Spotify, Playlists and Profitability: On Playing The Long Game
Lucas Gonze shares his response to Mark Mulligan’s piece on why Spotify struggles with profitability, and takes a look at what the streaming service’s most logical path forward may be if it hopes to make money down the road.
Guest Post by Lucas Gonze on Medium
Mark Mulligan asks why Netflix is profitable but not Spotify, and concludes:
The main reason for Netflix’s stronger position is that it owns so much of its content, while Spotify and co rent their content.
So what is Spotify’s path forward?
The record labels are undoubtedly wary of streaming services becoming record labels themselves, but this might just be Spotify’s route to profitability.

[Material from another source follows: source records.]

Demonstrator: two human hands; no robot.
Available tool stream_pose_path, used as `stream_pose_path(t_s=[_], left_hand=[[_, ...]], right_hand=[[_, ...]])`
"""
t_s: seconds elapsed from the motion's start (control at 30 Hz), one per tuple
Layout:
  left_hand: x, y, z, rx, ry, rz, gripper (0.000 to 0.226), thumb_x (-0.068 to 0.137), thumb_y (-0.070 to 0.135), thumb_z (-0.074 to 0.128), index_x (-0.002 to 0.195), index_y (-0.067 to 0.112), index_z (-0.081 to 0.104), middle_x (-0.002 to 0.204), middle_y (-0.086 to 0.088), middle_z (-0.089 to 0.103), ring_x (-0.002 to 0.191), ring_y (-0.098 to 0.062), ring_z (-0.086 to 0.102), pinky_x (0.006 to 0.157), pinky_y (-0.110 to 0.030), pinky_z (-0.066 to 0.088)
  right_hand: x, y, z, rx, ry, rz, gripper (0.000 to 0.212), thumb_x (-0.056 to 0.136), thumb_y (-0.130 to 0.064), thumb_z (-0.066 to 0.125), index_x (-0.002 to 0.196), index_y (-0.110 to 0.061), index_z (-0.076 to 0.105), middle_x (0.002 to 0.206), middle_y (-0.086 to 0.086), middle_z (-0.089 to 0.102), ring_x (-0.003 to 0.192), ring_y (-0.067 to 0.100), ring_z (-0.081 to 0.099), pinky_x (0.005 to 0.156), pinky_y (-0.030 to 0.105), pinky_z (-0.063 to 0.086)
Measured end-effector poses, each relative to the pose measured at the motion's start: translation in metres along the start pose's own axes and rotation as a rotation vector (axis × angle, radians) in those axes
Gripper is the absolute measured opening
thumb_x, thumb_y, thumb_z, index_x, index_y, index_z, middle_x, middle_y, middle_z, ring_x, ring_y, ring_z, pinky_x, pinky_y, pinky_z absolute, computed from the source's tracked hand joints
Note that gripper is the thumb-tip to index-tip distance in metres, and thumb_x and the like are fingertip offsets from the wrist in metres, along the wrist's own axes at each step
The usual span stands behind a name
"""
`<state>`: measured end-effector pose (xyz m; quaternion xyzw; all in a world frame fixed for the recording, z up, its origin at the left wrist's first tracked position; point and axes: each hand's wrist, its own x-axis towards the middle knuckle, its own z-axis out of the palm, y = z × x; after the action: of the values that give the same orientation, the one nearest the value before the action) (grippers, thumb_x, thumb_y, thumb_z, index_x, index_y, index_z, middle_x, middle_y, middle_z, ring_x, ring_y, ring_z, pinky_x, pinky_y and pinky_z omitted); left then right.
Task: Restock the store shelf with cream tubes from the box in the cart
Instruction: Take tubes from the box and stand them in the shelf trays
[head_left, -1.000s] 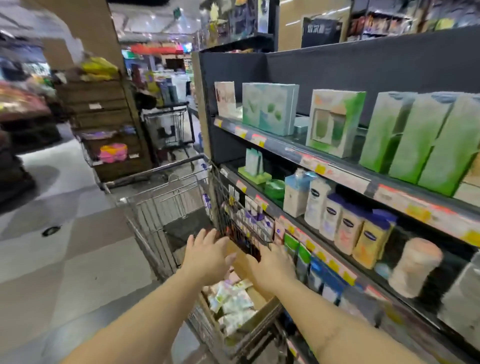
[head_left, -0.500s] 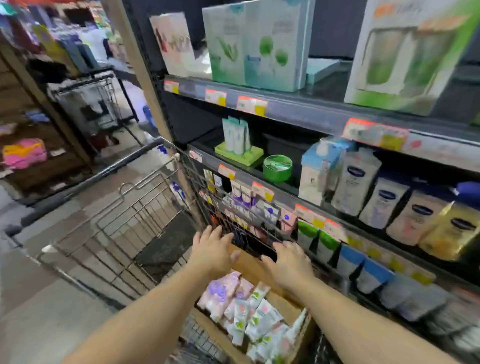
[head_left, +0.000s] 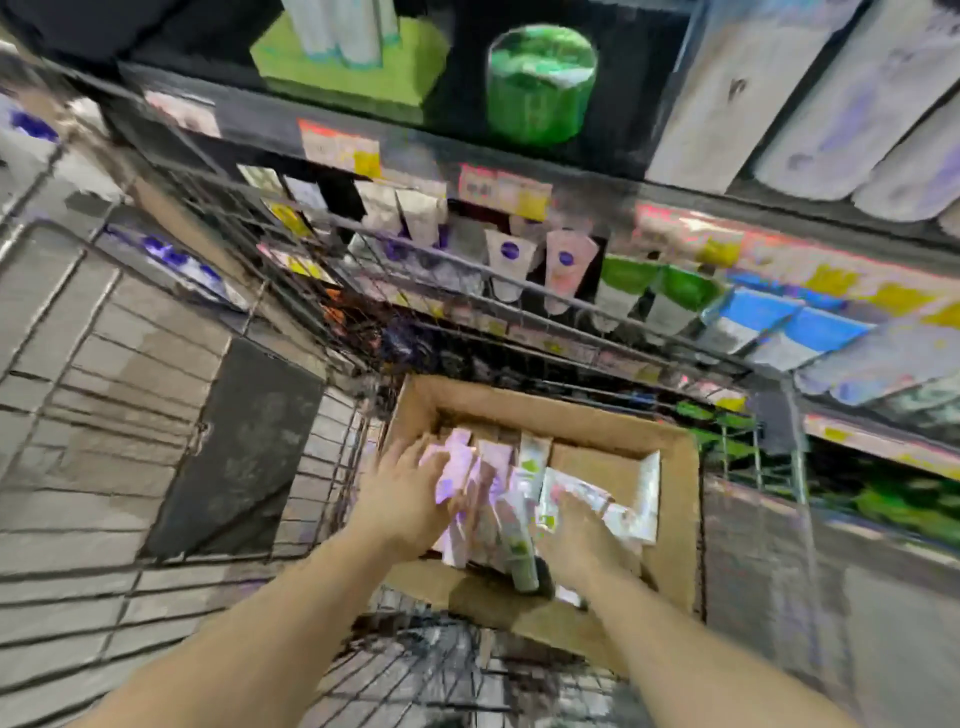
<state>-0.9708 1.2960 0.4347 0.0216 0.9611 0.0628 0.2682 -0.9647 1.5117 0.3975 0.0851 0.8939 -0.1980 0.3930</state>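
An open cardboard box (head_left: 675, 519) stands in the wire cart (head_left: 156, 415), and several cream tubes (head_left: 524, 499) lie in it, pink ones to the left and white-green ones to the right. Both my hands are down inside the box. My left hand (head_left: 400, 499) lies on the pink tubes with its fingers spread over them. My right hand (head_left: 582, 540) rests on the white tubes near the box's middle. The picture is blurred, so I cannot tell whether either hand grips a tube.
The store shelf (head_left: 519, 218) rises right behind the cart, with price labels along its edges. Hanging tubes (head_left: 563, 265), green and blue tubes (head_left: 685, 301), a green jar (head_left: 540, 83) and pale bottles (head_left: 831, 104) fill it. A dark mat (head_left: 239, 447) lies in the cart's left part.
My view has tipped down onto the cart and box. Both hands have dropped from above the box's far edge down onto the tubes inside it.
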Motion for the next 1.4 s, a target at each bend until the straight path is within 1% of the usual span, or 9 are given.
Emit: stream_pose_path(t_s=[0.07, 0.3, 0.53, 0.63, 0.73, 0.83, 0.93, 1.2, 1.4], left_hand=[[0.010, -0.009, 0.014, 0.016, 0.029, 0.002, 0.073, 0.074, 0.066, 0.032, 0.118, 0.019, 0.066, 0.128, -0.011, 0.064, 0.119, -0.037, 0.057, 0.091, -0.051, 0.048], [0.038, -0.029, 0.053, -0.015, -0.017, 0.028, 0.067, 0.087, 0.064, 0.043, 0.143, 0.029, 0.040, 0.157, -0.006, 0.030, 0.145, -0.030, 0.023, 0.118, -0.043, 0.018], [0.029, -0.009, 0.043, -0.184, -0.080, 0.152, 0.059, 0.086, 0.057, 0.059, 0.135, 0.027, 0.048, 0.146, 0.000, 0.045, 0.138, -0.024, 0.034, 0.112, -0.036, 0.028], [0.025, 0.006, 0.034, -0.464, -0.257, 0.089, 0.066, 0.085, 0.052, 0.066, 0.140, 0.024, 0.043, 0.120, 0.001, 0.061, 0.114, -0.020, 0.055, 0.093, -0.030, 0.044], [0.028, 0.003, 0.037, -0.662, -0.248, -0.032, 0.038, 0.088, 0.042, 0.066, 0.117, 0.018, 0.057, 0.099, 0.003, 0.067, 0.093, -0.018, 0.063, 0.086, -0.037, 0.052], [0.030, -0.016, 0.043, -0.723, -0.217, -0.122, 0.030, 0.087, 0.036, 0.069, 0.114, 0.025, 0.060, 0.097, 0.007, 0.070, 0.092, -0.014, 0.065, 0.086, -0.040, 0.054], [0.033, -0.031, 0.050, -0.757, -0.158, -0.146, 0.028, 0.086, 0.032, 0.071, 0.112, 0.027, 0.062, 0.097, 0.010, 0.071, 0.090, -0.010, 0.065, 0.086, -0.037, 0.055], [0.028, -0.035, 0.045, -0.766, -0.106, -0.147, 0.025, 0.089, 0.026, 0.069, 0.111, 0.024, 0.057, 0.101, 0.008, 0.068, 0.095, -0.009, 0.064, 0.081, -0.026, 0.051], [0.011, -0.018, 0.028, -0.780, -0.129, -0.146, 0.032, 0.089, 0.029, 0.069, 0.118, 0.020, 0.060, 0.102, 0.002, 0.070, 0.095, -0.015, 0.066, 0.089, -0.039, 0.054]], right_hand=[[0.020, -0.008, 0.019, 0.008, 0.001, 0.003, 0.053, 0.094, -0.043, 0.046, 0.140, -0.019, 0.037, 0.122, 0.008, 0.060, 0.107, 0.030, 0.060, 0.087, 0.034, 0.049], [0.056, -0.024, 0.067, 0.037, 0.054, 0.133, 0.039, 0.087, -0.027, 0.060, 0.121, -0.016, 0.046, 0.117, 0.009, 0.055, 0.105, 0.032, 0.059, 0.085, 0.036, 0.048], [0.046, -0.030, 0.029, 0.372, 0.061, 0.189, 0.062, 0.081, -0.046, 0.068, 0.134, -0.020, 0.050, 0.126, 0.000, 0.062, 0.110, 0.024, 0.060, 0.083, 0.029, 0.048], [0.046, -0.047, 0.013, 0.631, 0.032, 0.140, 0.072, 0.073, -0.051, 0.073, 0.135, -0.022, 0.049, 0.121, -0.001, 0.064, 0.097, 0.021, 0.067, 0.088, 0.038, 0.055], [0.058, -0.053, 0.011, 0.843, -0.044, 0.135, 0.069, 0.078, -0.064, 0.063, 0.129, -0.019, 0.057, 0.118, 0.000, 0.067, 0.092, 0.021, 0.069, 0.085, 0.040, 0.058], [0.077, -0.032, 0.020, 0.392, 0.148, 0.262, 0.065, 0.087, -0.065, 0.047, 0.135, -0.020, 0.052, 0.129, 0.003, 0.062, 0.116, 0.029, 0.059, 0.094, 0.038, 0.048], [0.089, -0.021, 0.040, 0.054, 0.212, 0.268, 0.057, 0.088, -0.056, 0.054, 0.127, -0.015, 0.053, 0.124, 0.007, 0.061, 0.113, 0.032, 0.058, 0.086, 0.037, 0.050], [0.097, -0.034, 0.047, 0.151, 0.213, 0.346, 0.039, 0.087, -0.035, 0.066, 0.115, -0.009, 0.058, 0.114, 0.011, 0.064, 0.107, 0.033, 0.061, 0.069, 0.030, 0.041], [0.068, -0.029, 0.039, 0.144, 0.083, 0.224, 0.023, 0.096, -0.026, 0.054, 0.107, -0.009, 0.065, 0.104, 0.010, 0.063, 0.095, 0.027, 0.059, 0.070, 0.024, 0.037]])
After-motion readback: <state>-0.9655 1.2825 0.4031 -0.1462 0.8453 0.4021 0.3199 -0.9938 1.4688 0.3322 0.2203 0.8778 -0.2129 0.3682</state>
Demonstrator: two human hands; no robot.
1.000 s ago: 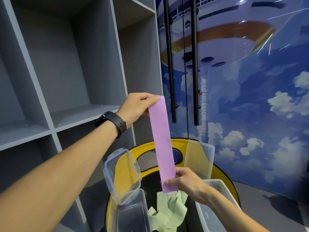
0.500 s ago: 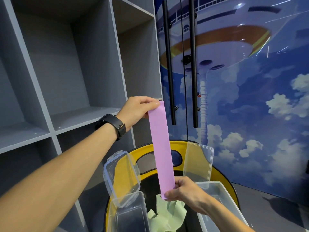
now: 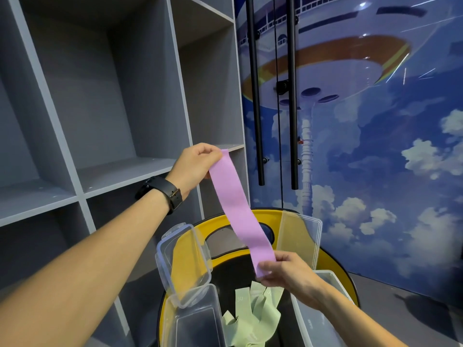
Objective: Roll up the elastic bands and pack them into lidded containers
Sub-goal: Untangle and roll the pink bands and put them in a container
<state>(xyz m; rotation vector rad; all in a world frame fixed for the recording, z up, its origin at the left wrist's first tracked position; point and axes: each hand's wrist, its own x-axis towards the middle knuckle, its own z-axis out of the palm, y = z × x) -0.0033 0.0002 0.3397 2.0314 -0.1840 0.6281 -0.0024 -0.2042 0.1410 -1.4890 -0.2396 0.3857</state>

And of course he’s right. Spotify and its ilk pass most of their revenues to labels —at least 70% and sometimes more than 100%. Yes, they can keep some of that by becoming a label.
No doubt they are investigating that.
But beyond seeking to own recordings, they are resetting the focus on playlists.
It’s not a music business
First and foremost, Spotify is not a music provider. The customers can get the same music elsewhere. Spotify is a technology company which sells:
- Reach. The catalog is big enough to allow a customer to satisfy their needs in one place, more or less.
- Interactivity. Compared to non-interactive webcasts like Pandora, the listener can skip back, play specific tracks, and so on.
- Safety. Compared to black-market venues like Bittorrent, the listener is not risking malware.
- Navigation. Discovery tools are valuable to listeners.
Music comes from musicians. Spotify is staffed by technologists.
Playlists Not Recordings
But Spotify does create content, and it is massively popular: the playlists.
Public playlists created manually by in-house editors are hugely successful. Rap Caviar, for example, has almost 5.5 million subscribers.
Public playlists shared among friends are classic user-generated content.
Private playlists make it painful for a subscriber to leave.
Algorithmic playlists like Discover Weekly are an important part of the benefit of Spotify for many people.
And the labels have zero leverage. Spotify owns that shit.
So how does this play out in the market?
Netflix’ original content is an asset that accumulates. It is creating durable goods and building an enduring base of value. Per Mark Mulligan again:
Netflix’s original shows are a balance sheet asset and so can have costs amortized and offset to help profitability. (eg Netflix has a cash flow line item ‘Amortization of streaming content assets’ for +$4.8 billion).
Given that Spotify’s content development is concentrated on playlists, are playlists an asset that accumulates?
Not user playlists: a user’s playlists, private or public, are irrelevant to accounting because the company doesn’t pay for them. And not auto-generated playlists like Discover Weekly, because they go stale once a week.
But playlists authored and funded by Spotify are durable, at least for as long as they remain useful.
It’s just that there’s one rule that they fail: amortizable assets have to be things that are completed. There needs to be a finish line. The 2001 edition of a dictionary is an asset, while ongoing work to keep the dictionary up to date is just an expense. And any halfway-popular playlist needs to be an ongoing thing.
So playlists for the most part are not a balance sheet asset.
How does Spotify turn playlists into profits? Indirectly, through the leverage they create.
Yes, for users who have authored their own playlists and don’t want to lose them, the playlists make it harder to leave for another service.
But, more than that, playlists can become the primary brand for listeners, supplanting artists. When a listener reaches for Rap Caviar before Drake, Spotify isn’t just the gatekeeper, it’s the music.
Labels covet placement — a whole business of pitching playlist owners has emerged. Spotify can use that power in negotiations with labels. Playlists are the new radio, and US radio pays zero to labels.
The long game for playlists is commodifying recordings. Yes, recordings will continue to matter, but in the context of an ongoing playlist the individual recordings are ephemeral. Songs come and go, the playlist remains.